Zum Anbau von Zuckerrüben gehört in unserem Betrieb die Aussaat von Zwischenfrüchten im Spätsommer. Diese wachsen bis in den Winter hinein, speichern Nährstoffe und verhindern so, dass vor allem Nitrat in das Grundwasser gelangen kann. Eine weitere wichtige Funktion dieser Zwischenfrüchte ist die Vermeidung von Erosionen. Dies hat bei uns in diesem Jahr funktioniert: Dazu haben wir die Zwischenfrüchte Anfang Dezember bei Frost mit einer Walze überfahren. Dadurch sind die Pflanzenstängel gebrochen, aber weitgehend erhalten geblieben und haben die nachfolgenden Bodenberarbeitungsgänge überstanden. Die Einsaat der Zuckerrüben Ende März erfolgte mit einer Mulchsaatmaschine, die diese Pflanzenreste der Zwischenfrucht nur in der Aussaatreihe beiseiteschiebt. Dadurch, dass die Stängel auf dem Acker verbleiben, bremsen sie Niederschlagswasser aus. Durch die verminderte Fließgeschwindigkeit werden Erosionen verhindern.
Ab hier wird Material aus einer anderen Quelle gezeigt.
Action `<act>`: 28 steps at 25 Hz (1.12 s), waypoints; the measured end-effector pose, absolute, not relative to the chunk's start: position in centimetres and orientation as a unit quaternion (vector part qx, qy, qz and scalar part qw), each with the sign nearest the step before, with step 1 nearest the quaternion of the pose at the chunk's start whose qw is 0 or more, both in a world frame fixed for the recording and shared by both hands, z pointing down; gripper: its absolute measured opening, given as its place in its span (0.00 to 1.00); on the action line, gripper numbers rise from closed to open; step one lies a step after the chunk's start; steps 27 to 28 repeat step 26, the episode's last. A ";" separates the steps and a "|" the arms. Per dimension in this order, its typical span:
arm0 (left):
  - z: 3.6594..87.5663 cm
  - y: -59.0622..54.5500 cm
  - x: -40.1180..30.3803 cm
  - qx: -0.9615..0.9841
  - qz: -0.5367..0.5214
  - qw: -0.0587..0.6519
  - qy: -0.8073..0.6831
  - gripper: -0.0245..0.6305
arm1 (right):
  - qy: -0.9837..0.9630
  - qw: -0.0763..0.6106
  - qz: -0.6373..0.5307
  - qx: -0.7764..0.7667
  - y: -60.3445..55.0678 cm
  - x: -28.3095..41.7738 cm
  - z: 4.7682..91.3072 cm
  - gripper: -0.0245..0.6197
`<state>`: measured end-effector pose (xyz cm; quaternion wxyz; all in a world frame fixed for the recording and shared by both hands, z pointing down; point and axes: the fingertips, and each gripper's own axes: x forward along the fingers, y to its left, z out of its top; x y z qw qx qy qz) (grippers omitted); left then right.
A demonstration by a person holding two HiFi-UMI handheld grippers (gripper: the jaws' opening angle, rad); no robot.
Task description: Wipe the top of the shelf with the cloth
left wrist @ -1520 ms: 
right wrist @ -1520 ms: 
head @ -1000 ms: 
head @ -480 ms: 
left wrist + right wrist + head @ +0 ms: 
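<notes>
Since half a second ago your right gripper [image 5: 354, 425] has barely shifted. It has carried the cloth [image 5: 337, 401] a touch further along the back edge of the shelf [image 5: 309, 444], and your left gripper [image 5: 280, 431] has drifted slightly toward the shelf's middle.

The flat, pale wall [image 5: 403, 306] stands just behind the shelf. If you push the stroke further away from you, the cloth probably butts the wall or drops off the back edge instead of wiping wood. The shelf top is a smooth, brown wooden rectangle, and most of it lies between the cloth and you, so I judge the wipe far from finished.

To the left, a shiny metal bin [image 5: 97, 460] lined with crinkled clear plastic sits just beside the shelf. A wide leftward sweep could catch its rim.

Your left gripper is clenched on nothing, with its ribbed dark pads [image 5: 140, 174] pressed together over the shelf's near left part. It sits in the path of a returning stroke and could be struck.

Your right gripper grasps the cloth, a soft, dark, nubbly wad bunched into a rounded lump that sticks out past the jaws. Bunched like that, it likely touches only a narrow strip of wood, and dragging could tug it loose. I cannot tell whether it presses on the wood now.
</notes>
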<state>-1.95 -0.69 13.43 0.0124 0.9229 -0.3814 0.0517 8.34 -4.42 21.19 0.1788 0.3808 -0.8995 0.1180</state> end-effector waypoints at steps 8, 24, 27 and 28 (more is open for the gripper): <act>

Dieser Schutz war in diesem Jahr nötig: In den Tagen vom 4. bis zum 7. Mai 2026 hat es rund 57 mm geregnet, teilweise mit hoher Intensität. Durch den Erosionsschutz des Zwischenfruchtstrohs konnte ein Abschwemmen des wertvollen Bodens weitgehend verhindert werden.

Die Reste der Zwischenfrüchte sind auch jetzt noch in den Zuckerrüben zu finden (siehe Beitragsbild). Im Laufe der nächsten Wochen werde die Pflanzenreste der Zwischenfrucht durch die Bodenorganismen abgebaut. Dabei werden die gespeicherten Nährstoffe freigesetzt und stehen den Zuckerrüben zur Verfügung.